◆ Exercise requirements: The response should reproduce exactly the lines from the top of the listing below through the one that contains "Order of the", and nothing else; pictures do not belong in it.

--- Provided material ---

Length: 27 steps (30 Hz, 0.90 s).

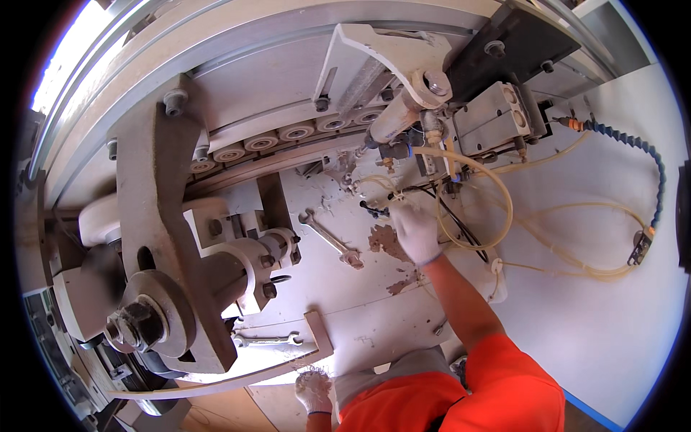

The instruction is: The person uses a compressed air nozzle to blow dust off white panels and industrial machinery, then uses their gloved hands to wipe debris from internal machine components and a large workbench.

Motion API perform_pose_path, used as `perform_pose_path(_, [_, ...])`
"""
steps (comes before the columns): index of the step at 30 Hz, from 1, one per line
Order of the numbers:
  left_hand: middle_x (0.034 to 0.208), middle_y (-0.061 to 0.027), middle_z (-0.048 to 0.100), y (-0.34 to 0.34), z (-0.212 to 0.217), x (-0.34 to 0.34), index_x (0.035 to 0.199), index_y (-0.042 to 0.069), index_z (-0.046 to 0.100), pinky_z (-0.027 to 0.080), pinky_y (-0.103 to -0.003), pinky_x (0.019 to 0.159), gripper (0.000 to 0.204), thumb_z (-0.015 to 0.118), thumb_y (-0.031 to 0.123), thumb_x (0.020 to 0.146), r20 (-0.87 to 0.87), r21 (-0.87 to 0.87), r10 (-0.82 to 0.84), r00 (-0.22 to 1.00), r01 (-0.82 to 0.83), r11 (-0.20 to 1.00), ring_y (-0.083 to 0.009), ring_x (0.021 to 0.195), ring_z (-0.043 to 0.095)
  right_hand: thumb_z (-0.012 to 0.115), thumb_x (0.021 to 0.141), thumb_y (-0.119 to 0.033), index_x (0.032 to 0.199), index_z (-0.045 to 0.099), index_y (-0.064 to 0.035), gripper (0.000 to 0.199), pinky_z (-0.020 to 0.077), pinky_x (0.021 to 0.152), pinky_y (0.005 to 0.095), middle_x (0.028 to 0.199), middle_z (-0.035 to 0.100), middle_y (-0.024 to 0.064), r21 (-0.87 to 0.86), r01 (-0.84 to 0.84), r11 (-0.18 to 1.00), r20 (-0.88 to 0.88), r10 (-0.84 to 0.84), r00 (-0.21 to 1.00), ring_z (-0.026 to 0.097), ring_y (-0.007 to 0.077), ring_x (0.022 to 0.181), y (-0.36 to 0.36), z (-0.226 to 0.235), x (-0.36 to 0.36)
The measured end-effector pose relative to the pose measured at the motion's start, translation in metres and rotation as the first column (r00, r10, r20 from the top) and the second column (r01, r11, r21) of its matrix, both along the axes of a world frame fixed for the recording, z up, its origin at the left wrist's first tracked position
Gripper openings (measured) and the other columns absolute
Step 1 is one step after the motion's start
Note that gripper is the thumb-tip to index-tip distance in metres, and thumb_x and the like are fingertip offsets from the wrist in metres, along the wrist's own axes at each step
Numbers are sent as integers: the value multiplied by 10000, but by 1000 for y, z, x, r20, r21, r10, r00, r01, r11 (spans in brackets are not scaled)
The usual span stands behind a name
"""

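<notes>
My right hand (415, 232), in a pale glove, reaches into the machine beside thin black cables (461, 216) and a yellowish air hose (509, 209). Its fingers are bent together; a small black fitting (374, 211) shows just left of the fingertips, and what they grip is hidden. Low in the view, my left hand (314, 394), also gloved, is closed near my lap. Dark wiry strands or grime show on top of it, too unclear to name. An open-ended wrench (331, 241) lies on the white machine bed (288, 309), left of my right hand.
A second wrench (266, 339) lies near the bed's curved front edge (252, 374). A heavy bracket (155, 216) stands at left. A pneumatic cylinder (396, 119) hangs above the bed by a row of rollers (281, 135). A blue segmented hose (633, 140) curves at right.
</notes>
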<state>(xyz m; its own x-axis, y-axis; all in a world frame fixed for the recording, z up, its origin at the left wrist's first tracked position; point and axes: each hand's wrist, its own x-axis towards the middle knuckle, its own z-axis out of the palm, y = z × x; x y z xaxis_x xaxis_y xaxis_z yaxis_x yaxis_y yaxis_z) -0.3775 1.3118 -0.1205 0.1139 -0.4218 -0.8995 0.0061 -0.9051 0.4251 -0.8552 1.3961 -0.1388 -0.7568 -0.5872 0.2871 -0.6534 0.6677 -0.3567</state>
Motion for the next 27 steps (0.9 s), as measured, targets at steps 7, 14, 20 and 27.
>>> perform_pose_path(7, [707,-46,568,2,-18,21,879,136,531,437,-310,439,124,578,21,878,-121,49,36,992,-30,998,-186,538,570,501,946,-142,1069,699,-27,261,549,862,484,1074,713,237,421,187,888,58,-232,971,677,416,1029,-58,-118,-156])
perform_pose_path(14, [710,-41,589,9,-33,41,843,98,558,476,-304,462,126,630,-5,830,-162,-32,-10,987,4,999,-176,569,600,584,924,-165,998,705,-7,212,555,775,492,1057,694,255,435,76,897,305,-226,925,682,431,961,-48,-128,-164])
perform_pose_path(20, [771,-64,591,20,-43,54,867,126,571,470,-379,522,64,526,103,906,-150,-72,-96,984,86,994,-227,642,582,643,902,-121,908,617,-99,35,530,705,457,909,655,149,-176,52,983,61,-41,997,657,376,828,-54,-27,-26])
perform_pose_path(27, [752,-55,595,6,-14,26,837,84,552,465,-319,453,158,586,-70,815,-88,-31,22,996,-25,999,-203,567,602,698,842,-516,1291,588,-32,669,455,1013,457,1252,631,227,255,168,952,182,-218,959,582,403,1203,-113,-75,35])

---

◆ Response for this exercise:
Length: 27 steps (30 Hz, 0.90 s).


The instruction is: The person uses a compressed air nozzle to blow dust off white panels and industrial machinery, then uses their gloved hands to wipe debris from internal machine components and a large workbench.

Motion API perform_pose_path, used as `perform_pose_path(_, [_, ...])`
"""
steps (comes before the columns): index of the step at 30 Hz, from 1, one per line
Order of the numbers:

This exercise has now been finished.